The most Starbucks did was offer a cashless option in May 2020, just two months after the National Emergency was declared on March 13, 2020. There is an emphasis on cashless but it is not the only way to offer payment. After all, people, OPTICS. Further, Starbucks tested the waters with one cashless store back in 2018. I speculate it was to see how well the technology worked for China’s rollout of Starbucks stores since it was in 2018 that the voracious goal of opening a Starbucks every 15 hours in China was originally announced.
This focus on the cashless aspect to The Starbucks Photo That Enraged User Nation and engulfed every user’s feed, overshadowed the very real and urgent fact that thousands of baristas will be left out of jobs. In the United States.
The messaging around this photo got even worse. Some users announced proudly that they’d had the luxury of avoiding Starbucks for years and had never stepped foot in one in decades, if ever. Well, lucky you. There are some communities that don’t have that luxury. In some communities in the United States, Starbucks is the only third space consumers seeking something outside of home or work can go. They don’t have anyone wealthy enough to open up cute, quirky coffee shops in their immediate area and Starbucks is their only place that offers the space to get away from it all. That’s going away now, too.

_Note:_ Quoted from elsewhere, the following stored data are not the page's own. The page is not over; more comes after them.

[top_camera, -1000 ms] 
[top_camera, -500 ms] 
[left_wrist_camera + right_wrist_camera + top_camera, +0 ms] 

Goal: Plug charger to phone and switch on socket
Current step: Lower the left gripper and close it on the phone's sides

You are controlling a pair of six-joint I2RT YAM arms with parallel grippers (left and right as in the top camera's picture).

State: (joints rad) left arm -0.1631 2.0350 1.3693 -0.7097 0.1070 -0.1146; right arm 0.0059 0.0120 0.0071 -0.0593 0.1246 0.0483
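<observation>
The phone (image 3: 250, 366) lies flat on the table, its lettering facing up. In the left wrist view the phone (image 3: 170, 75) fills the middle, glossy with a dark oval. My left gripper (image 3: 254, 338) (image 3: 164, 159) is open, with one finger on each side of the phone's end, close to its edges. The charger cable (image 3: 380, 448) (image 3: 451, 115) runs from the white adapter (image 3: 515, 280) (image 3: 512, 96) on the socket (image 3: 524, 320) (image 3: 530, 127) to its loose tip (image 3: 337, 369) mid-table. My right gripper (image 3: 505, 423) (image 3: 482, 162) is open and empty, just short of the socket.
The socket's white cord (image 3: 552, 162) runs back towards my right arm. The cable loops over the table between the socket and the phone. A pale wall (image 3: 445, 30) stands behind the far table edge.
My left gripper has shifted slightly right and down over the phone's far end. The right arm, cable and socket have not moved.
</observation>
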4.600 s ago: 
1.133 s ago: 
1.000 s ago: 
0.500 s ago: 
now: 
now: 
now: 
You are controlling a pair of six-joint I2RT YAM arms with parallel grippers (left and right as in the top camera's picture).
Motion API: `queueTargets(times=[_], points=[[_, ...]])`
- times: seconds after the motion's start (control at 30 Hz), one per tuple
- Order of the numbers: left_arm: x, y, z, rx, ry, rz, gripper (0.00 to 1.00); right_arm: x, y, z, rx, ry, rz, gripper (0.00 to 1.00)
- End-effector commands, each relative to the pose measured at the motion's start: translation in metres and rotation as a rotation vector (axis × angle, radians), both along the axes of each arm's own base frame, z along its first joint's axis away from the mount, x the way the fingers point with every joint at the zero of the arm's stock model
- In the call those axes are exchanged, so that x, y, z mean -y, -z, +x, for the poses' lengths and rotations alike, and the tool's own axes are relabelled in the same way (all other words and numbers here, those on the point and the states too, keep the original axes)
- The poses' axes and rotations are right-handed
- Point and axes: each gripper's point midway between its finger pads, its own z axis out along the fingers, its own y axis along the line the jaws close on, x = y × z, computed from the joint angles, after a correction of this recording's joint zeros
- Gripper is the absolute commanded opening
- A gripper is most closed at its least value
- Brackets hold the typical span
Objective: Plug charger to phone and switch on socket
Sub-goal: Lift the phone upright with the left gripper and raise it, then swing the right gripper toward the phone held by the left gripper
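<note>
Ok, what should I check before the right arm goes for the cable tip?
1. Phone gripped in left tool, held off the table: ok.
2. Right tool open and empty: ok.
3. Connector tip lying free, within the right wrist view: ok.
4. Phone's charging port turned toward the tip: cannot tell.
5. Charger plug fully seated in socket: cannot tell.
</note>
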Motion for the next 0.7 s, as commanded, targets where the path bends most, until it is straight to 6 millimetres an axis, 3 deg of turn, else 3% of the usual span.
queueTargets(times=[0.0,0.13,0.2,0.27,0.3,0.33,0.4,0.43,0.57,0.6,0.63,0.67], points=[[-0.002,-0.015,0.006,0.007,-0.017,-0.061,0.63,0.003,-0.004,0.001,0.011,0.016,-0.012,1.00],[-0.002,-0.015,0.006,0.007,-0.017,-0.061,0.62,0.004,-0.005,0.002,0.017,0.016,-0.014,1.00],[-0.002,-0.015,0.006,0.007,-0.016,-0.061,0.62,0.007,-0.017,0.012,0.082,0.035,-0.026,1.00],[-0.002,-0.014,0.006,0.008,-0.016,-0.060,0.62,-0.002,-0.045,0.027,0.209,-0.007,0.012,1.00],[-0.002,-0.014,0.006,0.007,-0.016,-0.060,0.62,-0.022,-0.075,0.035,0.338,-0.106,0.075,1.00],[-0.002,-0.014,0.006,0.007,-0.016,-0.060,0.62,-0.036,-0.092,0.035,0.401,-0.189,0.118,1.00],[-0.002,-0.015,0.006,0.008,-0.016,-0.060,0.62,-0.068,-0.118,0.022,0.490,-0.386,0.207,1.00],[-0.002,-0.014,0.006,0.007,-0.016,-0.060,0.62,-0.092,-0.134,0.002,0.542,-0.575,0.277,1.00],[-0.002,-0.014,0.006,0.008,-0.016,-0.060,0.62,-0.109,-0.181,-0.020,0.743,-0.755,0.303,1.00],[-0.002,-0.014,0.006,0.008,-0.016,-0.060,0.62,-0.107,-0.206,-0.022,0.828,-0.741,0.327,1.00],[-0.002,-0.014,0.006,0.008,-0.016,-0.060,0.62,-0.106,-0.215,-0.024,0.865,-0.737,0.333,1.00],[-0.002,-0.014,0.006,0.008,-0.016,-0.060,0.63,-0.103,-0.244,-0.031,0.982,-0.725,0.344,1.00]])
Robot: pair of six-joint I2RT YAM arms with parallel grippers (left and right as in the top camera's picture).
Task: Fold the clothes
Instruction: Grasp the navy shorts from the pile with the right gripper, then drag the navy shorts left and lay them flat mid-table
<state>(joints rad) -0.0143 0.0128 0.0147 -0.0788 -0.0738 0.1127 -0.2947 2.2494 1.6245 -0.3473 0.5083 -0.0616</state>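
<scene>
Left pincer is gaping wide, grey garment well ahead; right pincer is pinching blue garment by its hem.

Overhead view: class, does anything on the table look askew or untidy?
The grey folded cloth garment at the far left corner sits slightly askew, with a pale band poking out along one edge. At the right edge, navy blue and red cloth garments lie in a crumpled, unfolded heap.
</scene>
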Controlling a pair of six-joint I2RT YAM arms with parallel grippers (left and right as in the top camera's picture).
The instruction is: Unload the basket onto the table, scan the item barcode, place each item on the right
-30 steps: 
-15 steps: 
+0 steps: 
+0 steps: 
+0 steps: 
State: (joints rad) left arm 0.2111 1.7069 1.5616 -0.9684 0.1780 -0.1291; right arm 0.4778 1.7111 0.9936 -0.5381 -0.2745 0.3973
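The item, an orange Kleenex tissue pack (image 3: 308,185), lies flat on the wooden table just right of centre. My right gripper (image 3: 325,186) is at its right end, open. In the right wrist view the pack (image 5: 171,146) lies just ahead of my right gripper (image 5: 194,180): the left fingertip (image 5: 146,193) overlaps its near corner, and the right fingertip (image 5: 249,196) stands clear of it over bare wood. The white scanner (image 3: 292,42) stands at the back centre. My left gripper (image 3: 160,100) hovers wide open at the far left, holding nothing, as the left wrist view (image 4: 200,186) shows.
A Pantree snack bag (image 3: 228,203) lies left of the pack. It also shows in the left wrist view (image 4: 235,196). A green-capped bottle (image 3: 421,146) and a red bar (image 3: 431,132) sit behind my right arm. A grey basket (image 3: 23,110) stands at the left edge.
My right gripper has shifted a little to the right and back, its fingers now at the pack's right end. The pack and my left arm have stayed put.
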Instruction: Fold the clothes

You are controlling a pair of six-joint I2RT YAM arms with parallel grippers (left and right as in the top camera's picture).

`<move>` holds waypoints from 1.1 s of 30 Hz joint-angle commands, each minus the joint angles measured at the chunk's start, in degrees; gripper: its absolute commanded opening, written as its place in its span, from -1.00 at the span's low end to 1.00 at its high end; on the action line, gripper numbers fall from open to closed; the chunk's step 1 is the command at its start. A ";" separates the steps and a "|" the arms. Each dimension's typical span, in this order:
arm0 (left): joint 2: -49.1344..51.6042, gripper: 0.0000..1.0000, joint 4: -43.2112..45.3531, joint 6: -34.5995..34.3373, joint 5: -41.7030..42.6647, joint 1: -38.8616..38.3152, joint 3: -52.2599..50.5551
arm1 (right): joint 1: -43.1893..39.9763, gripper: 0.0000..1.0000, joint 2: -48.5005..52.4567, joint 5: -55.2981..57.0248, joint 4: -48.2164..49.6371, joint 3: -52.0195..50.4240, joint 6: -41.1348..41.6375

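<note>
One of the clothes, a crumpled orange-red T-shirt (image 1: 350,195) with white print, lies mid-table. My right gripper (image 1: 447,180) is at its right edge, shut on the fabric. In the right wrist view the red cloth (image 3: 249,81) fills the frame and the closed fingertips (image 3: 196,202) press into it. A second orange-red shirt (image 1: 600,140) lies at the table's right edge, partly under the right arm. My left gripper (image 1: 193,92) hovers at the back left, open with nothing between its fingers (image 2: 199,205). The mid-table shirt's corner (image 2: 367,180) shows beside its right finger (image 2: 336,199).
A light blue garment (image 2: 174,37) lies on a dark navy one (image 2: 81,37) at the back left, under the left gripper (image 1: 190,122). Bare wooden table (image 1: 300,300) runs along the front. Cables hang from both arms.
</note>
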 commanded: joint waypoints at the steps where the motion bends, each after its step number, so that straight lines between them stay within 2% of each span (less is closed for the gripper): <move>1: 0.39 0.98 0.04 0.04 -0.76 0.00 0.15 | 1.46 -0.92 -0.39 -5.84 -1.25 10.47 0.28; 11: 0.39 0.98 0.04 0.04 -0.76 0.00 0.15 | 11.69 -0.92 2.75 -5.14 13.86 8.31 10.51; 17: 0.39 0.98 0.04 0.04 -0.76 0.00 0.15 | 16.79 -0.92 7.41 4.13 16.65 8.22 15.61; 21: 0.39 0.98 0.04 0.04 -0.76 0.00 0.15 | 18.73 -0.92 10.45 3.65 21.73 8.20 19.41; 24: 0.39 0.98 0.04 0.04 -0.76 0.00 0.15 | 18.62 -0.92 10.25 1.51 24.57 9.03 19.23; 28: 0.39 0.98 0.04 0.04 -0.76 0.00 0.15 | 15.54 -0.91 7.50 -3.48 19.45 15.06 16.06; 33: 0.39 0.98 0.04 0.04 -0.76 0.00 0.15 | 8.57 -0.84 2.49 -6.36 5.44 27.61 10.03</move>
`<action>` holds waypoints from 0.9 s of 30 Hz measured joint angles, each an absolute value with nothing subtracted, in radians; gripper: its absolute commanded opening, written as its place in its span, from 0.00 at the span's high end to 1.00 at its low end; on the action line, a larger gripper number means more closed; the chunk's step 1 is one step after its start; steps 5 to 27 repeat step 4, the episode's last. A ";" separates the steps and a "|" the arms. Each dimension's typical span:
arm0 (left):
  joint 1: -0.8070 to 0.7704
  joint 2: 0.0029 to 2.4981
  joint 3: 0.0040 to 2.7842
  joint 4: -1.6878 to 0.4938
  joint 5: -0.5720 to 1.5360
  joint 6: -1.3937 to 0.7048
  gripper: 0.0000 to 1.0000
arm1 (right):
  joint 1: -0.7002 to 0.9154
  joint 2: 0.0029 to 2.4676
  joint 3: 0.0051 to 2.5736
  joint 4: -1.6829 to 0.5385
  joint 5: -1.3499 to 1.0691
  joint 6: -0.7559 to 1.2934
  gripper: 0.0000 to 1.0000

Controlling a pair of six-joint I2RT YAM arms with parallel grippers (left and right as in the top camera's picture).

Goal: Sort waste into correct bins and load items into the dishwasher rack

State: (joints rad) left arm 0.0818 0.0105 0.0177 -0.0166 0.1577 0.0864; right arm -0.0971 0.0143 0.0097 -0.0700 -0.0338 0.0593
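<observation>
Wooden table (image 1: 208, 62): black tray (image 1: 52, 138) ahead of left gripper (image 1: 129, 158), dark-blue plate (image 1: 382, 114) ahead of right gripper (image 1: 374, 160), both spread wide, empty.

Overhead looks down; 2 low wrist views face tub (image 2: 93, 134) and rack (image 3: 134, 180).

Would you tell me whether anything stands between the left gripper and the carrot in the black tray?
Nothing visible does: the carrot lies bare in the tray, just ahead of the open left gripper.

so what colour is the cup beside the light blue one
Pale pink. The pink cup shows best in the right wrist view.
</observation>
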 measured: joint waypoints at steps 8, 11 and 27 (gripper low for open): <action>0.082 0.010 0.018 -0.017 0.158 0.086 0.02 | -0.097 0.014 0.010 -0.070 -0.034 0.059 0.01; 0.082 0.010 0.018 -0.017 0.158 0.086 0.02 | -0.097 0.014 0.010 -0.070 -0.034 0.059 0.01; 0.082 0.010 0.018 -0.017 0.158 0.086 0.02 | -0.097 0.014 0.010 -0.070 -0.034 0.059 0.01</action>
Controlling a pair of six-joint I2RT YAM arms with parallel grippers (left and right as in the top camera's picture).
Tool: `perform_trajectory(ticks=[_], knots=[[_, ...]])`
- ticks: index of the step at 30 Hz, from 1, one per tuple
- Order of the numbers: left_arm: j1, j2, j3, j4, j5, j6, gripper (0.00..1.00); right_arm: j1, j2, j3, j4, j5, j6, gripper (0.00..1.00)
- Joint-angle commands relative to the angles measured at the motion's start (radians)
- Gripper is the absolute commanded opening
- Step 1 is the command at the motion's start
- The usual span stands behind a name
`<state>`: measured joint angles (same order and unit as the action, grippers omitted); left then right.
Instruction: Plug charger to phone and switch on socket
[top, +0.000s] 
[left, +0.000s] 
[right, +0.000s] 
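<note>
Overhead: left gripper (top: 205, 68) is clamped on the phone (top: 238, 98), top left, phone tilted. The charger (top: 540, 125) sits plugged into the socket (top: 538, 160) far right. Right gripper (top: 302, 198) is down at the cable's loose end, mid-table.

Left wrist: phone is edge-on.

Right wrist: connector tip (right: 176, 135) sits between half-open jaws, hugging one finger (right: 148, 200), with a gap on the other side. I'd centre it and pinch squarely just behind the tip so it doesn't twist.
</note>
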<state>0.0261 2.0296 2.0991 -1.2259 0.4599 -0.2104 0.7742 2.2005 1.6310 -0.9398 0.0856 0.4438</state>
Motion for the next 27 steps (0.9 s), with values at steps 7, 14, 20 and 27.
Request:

Not only did the photo inspire a rampage of seething vitriol from users but it clouded judgment, disguised the truth and encouraged language seeped in emotion rather than practical analysis of the full situation surrounding Starbucks and the larger message behind that situation. Yes, there is no doubt certain businesses are going cashless and the pandemic eased consumers into this idea of cashless transactions.
But let’s not lose sight of the fact that a multi billion dollar corporation has abandoned the country that gave it its massive success in the first place and already has all but one foot out the door.